ABOUT THIS EXERCISE: Your task is to copy the listing exactly, with the pictures left out.

GIVEN INFORMATION:
····················
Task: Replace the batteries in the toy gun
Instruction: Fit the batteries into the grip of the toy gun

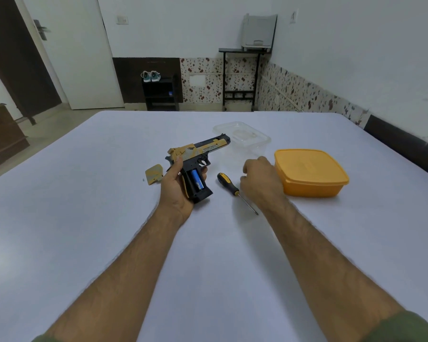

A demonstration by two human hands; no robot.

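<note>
Gripping the toy gun (pixel 198 154) by its black grip, the left hand (pixel 177 186) has thumb up along the rear of the frame and fingers wrapped round the far side, holding the gun above the white table (pixel 84 193) with the barrel pointing right and away. Hard moulded plastic, black body with a mustard-yellow printed slide. The grip panel is off, leaving a rectangular cavity with a blue cylindrical battery (pixel 198 180) seated inside. The removed grip cover (pixel 154 174), a flat yellow plate, lies on the table just left of the hand; a tiny pale speck sits beside it, too small to identify. The right hand (pixel 261 178) hovers back-up, fingers loosely curled; cannot tell whether anything is pinched beneath. Next to it lies a screwdriver (pixel 226 185), black-and-yellow bulbous handle, thin steel shaft pointing towards the viewer. Right of the hand: an orange container (pixel 311 174), squarish with rounded corners, opaque, lid on, contents hidden. Behind: a clear plastic tub (pixel 242 135), open; something pale and translucent inside, unclear.
</note>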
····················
THE ANSWER:
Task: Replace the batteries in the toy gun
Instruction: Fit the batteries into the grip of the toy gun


A demonstration by two human hands; no robot.

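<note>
Gripping the toy gun (pixel 198 154) by its black grip, the left hand (pixel 177 186) has thumb up along the rear of the frame and fingers wrapped round the far side, holding the gun above the white table (pixel 84 193) with the barrel pointing right and away. Hard moulded plastic, black body with a mustard-yellow printed slide. The grip panel is off, leaving a rectangular cavity with a blue cylindrical battery (pixel 198 180) seated inside. The removed grip cover (pixel 154 174), a flat yellow plate, lies on the table just left of the hand; a tiny pale speck sits beside it, too small to identify. The right hand (pixel 261 178) hovers back-up, fingers loosely curled; cannot tell whether anything is pinched beneath. Next to it lies a screwdriver (pixel 226 185), black-and-yellow bulbous handle, thin steel shaft pointing towards the viewer. Right of the hand: an orange container (pixel 311 174), squarish with rounded corners, opaque, lid on, contents hidden. Behind: a clear plastic tub (pixel 242 135), open; something pale and translucent inside, unclear.
</note>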

No additional answer is needed.